The official said these types of attempts can be avoided if cloud service providers implement “core” cybersecurity practices, including multi-factor authentication, a measure to require users to authenticate their accounts with more than one. ‘a password.

“Overall, the federal government is aggressively using our authorities to protect the nation from cyber threats, including helping the private sector defend itself through increased intelligence sharing, innovative partnerships to deploy cybersecurity technologies, bilateral and multilateral diplomacy and measures we are not talking about. publicly for national security reasons, ”the official told Fox News.

Earlier this year, the Biden administration imposed sanctions on Russia for the SolarWinds hack, which began in 2020 when malicious code was infiltrated into popular software updates that monitor corporate computer networks. and governments.
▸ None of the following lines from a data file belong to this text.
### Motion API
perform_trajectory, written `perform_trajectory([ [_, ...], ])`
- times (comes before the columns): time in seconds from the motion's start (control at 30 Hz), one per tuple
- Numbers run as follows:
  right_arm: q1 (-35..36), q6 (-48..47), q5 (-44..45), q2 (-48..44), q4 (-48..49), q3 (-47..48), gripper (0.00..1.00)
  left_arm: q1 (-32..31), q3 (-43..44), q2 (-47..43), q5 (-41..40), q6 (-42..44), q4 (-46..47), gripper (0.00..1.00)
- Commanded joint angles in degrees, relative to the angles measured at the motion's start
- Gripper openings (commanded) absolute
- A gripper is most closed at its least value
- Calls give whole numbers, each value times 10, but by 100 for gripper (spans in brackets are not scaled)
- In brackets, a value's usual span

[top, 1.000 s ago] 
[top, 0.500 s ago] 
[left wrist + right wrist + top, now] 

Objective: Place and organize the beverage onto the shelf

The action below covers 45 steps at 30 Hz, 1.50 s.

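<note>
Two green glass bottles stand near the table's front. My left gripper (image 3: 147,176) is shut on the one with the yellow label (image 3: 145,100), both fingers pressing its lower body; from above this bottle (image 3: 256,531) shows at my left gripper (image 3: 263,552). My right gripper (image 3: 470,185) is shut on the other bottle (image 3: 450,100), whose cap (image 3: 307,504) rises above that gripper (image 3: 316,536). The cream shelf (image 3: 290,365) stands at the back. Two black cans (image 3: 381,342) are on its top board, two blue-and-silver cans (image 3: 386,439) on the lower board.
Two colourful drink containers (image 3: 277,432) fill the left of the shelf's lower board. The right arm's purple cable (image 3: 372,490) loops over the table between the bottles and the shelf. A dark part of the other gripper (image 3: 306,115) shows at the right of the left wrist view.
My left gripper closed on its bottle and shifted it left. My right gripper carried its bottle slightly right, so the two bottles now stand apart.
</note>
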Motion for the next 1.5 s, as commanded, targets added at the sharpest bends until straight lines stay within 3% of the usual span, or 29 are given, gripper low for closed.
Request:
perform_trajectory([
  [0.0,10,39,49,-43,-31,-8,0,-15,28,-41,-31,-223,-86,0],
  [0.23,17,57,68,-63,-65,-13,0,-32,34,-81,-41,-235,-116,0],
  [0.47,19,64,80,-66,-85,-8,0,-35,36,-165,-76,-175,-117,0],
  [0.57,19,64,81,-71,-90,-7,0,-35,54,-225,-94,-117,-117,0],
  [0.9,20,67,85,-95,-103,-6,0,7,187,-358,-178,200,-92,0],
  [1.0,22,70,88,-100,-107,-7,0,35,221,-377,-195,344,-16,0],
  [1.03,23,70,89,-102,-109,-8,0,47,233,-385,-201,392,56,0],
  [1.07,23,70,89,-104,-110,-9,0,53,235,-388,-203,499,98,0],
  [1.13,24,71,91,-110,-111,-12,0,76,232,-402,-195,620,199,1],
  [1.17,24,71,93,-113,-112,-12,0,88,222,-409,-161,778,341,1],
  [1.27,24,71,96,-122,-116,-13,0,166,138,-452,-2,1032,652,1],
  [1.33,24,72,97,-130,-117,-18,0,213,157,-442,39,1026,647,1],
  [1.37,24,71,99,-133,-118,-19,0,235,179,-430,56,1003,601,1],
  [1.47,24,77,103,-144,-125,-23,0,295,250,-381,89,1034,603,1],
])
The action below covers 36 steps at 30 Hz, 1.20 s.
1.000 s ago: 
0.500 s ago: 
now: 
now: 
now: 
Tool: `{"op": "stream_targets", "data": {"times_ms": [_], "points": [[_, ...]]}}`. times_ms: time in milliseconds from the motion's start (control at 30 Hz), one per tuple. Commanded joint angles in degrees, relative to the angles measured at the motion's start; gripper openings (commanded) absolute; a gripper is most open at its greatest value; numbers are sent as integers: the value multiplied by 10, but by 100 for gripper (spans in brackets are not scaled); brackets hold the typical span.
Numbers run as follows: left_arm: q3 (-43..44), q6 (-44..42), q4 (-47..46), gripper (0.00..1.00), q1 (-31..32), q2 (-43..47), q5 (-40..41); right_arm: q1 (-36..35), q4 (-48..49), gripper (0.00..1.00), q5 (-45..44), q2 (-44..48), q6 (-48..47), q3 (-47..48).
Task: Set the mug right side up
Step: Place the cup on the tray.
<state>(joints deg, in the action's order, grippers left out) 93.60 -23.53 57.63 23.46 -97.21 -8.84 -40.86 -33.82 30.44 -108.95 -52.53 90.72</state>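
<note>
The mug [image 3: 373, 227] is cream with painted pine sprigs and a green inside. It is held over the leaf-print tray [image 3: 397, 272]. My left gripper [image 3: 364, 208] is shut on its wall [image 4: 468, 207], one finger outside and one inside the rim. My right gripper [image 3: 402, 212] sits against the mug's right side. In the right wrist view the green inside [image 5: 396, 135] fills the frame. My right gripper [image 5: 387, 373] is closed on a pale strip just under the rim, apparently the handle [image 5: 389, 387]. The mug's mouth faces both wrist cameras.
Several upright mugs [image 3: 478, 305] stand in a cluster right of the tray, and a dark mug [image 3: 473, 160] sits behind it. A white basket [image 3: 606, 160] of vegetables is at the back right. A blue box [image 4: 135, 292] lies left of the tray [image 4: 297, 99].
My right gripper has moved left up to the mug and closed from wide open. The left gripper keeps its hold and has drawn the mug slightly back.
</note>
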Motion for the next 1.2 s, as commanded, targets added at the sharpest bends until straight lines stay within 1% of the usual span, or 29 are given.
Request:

The malware, affecting a product manufactured by the American SolarWinds, allowed elite hackers to gain remote access to an organization’s networks so that they could steal information.


Earlier this month, Biden held virtual meetings with more than 30 countries to “accelerate cooperation to counter ransomware,” but the White House did not extend the invitation to Russiasenior administration officials said. Officials noted that the United States and the Kremlin have a “separate channel” where they “actively” discuss the issue.

Officials said the president created a US-Russian panel of experts to engage the US “directly” on the ransomware issue.

“We expect the Russian government to tackle criminal ransomware activity from actors in Russia,” an official said, adding that the Biden administration had “also shared information with Russia regarding the criminal activities of ransomware carried out from its territory “.

“We have seen some measures taken by the Russian government, and we are looking to see follow-up actions and broader international cooperation is an important focus of effort, as these are transnational criminal organizations,” an official said, adding that they “exploit the global infrastructure and money laundering networks to carry out their attacks.

Biden, during his summit in Geneva with Russian President Vladimir Putin in June, raised the issue of ransomware. At the time, Biden said he told Putin that “certain critical infrastructure should be closed to attack.” Biden said he gave a list of “16 specific entities defined as critical infrastructure,” saying it ranged from energy systems to water supply systems.

Putin, however, in his post-meeting press conference denied that Russia was responsible for the cyberattacks and instead claimed that most cyberattacks around the world were carried out from the United States.

Also over the summer, the president signed a national security memo directing his administration to develop cybersecurity performance targets for critical infrastructure in the United States, entities such as corporations. electricity, chemical plants and nuclear reactors.

Meanwhile, the National Center for Counterintelligence and Security announced last week that it is prioritizing industry outreach efforts in U.S. technology sectors where the stakes are “potentially the greatest” for the United States. economic and national security of the United States, warning of “nation-state threats” posed by China and Russia.


The NCSC warned that the Kremlin “targets US advances by using a variety of legal and illegal technology transfer mechanisms to support efforts at the national level, including its military and intelligence programs.”

NCSC officials have warned that Russia is also “increasingly seeking talent recruitment” and international scientific collaborations to “advance” its domestic research and development efforts. The NCSC, however, said its “resource constraints” have forced the Kremlin to focus on “native” research and development efforts, such as Russian military applications of artificial intelligence.

The NCSC has warned that Russia is using intelligence services, academics, joint ventures and business partnerships, talent recruiting, foreign investment, government-to-government deals and more to acquire U.S. technology.

Meghan Henney of Fox Business contributed to this report.